Exercise description:
Your answer should consist of the lines in the listing that hold "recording".

Input data:

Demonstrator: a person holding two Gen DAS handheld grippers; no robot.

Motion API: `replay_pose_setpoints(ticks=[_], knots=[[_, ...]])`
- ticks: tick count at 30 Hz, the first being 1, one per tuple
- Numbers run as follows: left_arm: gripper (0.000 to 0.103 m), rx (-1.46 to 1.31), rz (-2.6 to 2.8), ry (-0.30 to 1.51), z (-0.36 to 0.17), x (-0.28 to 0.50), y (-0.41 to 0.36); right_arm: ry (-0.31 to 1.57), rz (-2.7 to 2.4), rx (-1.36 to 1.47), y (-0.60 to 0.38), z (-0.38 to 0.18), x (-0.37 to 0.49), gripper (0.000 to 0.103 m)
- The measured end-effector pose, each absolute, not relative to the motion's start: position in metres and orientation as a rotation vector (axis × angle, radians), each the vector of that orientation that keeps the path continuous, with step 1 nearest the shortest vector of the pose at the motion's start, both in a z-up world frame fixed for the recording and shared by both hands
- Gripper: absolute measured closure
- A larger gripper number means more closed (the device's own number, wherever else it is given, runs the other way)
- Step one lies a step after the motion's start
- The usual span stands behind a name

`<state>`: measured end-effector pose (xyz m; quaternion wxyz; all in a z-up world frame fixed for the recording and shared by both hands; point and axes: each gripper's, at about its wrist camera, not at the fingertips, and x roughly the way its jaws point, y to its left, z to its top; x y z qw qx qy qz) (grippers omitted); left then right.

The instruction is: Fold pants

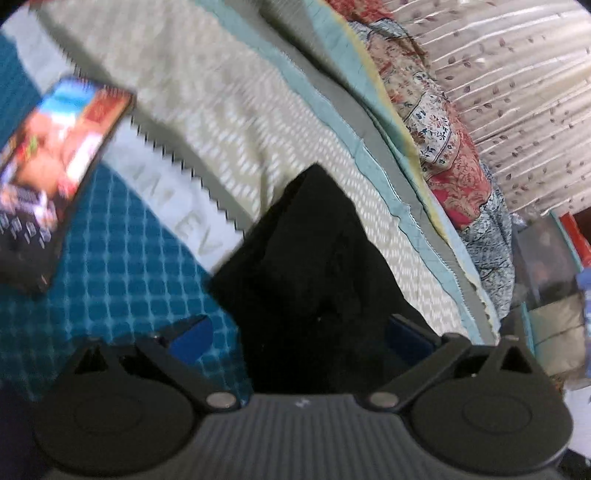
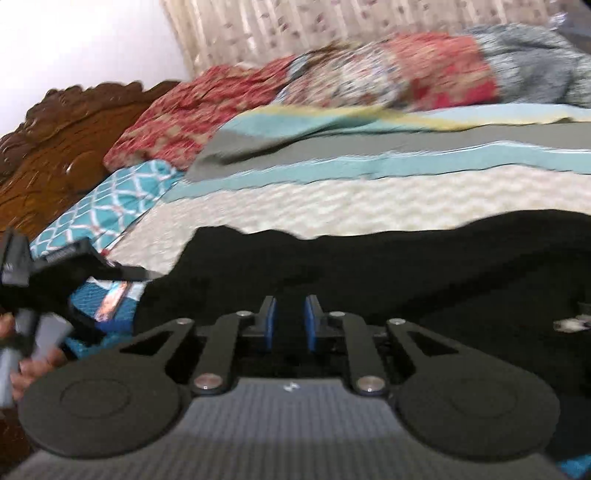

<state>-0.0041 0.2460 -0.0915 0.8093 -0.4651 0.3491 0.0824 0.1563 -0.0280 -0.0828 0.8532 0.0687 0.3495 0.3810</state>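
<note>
The black pants (image 1: 314, 280) lie on the bed, and one pointed end reaches up over the cream quilt (image 1: 207, 110). My left gripper (image 1: 299, 332) is wide open, with its blue pads on either side of the dark cloth and not pressing on it. In the right wrist view the pants (image 2: 406, 266) stretch as a long black band across the bed. My right gripper (image 2: 291, 321) hovers low over them with only a narrow slot between its blue pads. The slot looks black, and whether cloth is pinched there is unclear.
A colourful printed box (image 1: 55, 177) lies on the teal checked blanket (image 1: 122, 280) left of the pants. Red floral bedding (image 2: 388, 77) is heaped along the far side before a curtain (image 2: 295, 26). A carved wooden headboard (image 2: 66, 147) stands left. A person's hand (image 2: 33, 365) holds the other handle.
</note>
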Motion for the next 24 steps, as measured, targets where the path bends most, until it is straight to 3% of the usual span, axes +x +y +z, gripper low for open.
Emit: replay_pose_setpoints(ticks=[3,5,6,7,8,9,12,14,24], knots=[[0.0,-0.987,0.138,0.727,-0.101,0.005,0.243,0.833,0.827,0.233,-0.006,-0.098,0.177,0.085],[0.001,-0.992,0.125,0.718,-0.107,0.012,0.241,1.012,0.816,0.288,0.011,-0.13,0.192,0.084],[0.008,-0.983,0.122,0.72,-0.109,0.017,0.24,1.09,0.793,0.307,0.016,-0.15,0.198,0.087],[0.018,-0.962,0.121,0.732,-0.109,0.021,0.238,1.067,0.774,0.363,0.011,-0.154,0.192,0.103],[0.051,-0.955,0.109,0.746,-0.109,0.024,0.238,1.09,0.766,0.424,0.006,-0.156,0.195,0.103],[0.064,-0.978,0.076,0.756,-0.11,0.026,0.238,1.108,0.758,0.449,0.005,-0.153,0.196,0.103],[0.07,-0.988,0.041,0.724,-0.102,0.023,0.232,1.087,0.767,0.394,0.005,-0.14,0.19,0.101],[0.072,-0.908,0.02,0.705,-0.087,0.024,0.216,1.069,0.769,0.411,0.002,-0.138,0.186,0.094],[0.073,-0.471,-0.197,0.697,-0.033,0.058,0.099,0.868,0.613,0.585,-0.087,-0.12,0.184,0.093]])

Finished exercise:
- The measured end-effector pose, each absolute, not relative to the motion's start: position in metres and orientation as a rotation vector (axis × angle, radians), each the vector of that orientation that keeps the path continuous, with step 1 nearest the shortest vector of the pose at the motion's start, both in a z-up world frame fixed for the recording and shared by both hands
`<state>`: measured end-effector pose (xyz m; quaternion wxyz; all in a z-up world frame fixed for the recording and shared by both hands; point and axes: each gripper's, at about its wrist camera, not at the fingertips, and x roughly the way its jaws point, y to its left, z to its top; x y z qw qx qy qz) (grippers omitted); left then right.

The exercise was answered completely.